Stored items

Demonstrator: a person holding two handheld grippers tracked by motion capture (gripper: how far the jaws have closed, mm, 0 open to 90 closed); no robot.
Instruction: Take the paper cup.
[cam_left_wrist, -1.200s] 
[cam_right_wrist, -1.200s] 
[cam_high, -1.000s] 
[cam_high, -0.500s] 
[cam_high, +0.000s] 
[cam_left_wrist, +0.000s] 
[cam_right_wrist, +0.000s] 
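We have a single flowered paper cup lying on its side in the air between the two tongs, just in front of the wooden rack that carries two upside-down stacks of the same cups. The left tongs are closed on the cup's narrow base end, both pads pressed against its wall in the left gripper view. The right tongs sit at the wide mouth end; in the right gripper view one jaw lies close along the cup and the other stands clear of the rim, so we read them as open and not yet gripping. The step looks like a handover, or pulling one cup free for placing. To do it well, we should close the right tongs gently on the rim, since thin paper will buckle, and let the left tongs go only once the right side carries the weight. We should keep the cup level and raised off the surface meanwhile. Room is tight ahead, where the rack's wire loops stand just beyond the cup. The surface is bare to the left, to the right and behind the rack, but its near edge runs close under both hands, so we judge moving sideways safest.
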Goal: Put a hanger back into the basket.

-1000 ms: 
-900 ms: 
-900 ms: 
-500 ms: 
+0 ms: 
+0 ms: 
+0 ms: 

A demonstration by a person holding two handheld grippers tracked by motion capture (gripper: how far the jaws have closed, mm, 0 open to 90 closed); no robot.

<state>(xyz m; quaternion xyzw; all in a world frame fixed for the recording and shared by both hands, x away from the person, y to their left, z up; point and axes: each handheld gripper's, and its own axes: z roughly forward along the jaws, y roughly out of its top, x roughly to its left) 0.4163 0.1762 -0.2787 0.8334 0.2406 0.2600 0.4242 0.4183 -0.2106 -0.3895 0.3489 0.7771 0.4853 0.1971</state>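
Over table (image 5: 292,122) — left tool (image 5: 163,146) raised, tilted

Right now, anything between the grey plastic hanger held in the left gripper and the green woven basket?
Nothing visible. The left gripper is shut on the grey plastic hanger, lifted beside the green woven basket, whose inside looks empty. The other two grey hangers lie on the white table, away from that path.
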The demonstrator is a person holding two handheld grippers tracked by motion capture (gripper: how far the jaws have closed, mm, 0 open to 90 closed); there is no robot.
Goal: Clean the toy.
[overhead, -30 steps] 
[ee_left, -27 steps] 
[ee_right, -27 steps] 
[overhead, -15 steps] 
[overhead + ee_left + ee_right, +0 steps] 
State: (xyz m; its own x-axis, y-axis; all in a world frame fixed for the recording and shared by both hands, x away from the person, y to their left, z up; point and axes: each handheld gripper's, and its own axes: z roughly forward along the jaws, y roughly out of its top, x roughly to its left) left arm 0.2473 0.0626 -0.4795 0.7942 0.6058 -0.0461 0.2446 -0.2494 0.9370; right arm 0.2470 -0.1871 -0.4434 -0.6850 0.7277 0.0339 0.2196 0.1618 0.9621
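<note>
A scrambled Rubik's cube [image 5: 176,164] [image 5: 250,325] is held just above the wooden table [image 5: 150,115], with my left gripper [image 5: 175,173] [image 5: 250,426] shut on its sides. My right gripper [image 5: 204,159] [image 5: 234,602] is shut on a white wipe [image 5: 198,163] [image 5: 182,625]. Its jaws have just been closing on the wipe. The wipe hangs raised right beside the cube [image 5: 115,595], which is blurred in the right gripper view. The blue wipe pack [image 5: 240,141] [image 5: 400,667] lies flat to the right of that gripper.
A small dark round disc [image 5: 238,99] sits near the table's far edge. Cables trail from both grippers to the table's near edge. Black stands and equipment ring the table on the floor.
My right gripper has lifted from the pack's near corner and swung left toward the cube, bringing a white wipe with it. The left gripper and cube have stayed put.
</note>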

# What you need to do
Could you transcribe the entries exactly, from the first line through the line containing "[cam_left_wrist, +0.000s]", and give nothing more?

# Response to the task
Demonstrator: a person holding two handheld grippers tracked by motion capture (gripper: how far the jaws have closed, mm, 0 open to 90 closed); no robot.
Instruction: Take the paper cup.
[cam_left_wrist, -1.200s] 
[cam_right_wrist, -1.200s] 
[cam_high, -1.000s] 
[cam_high, -0.500s] 
[cam_high, +0.000s] 
[cam_left_wrist, +0.000s] 

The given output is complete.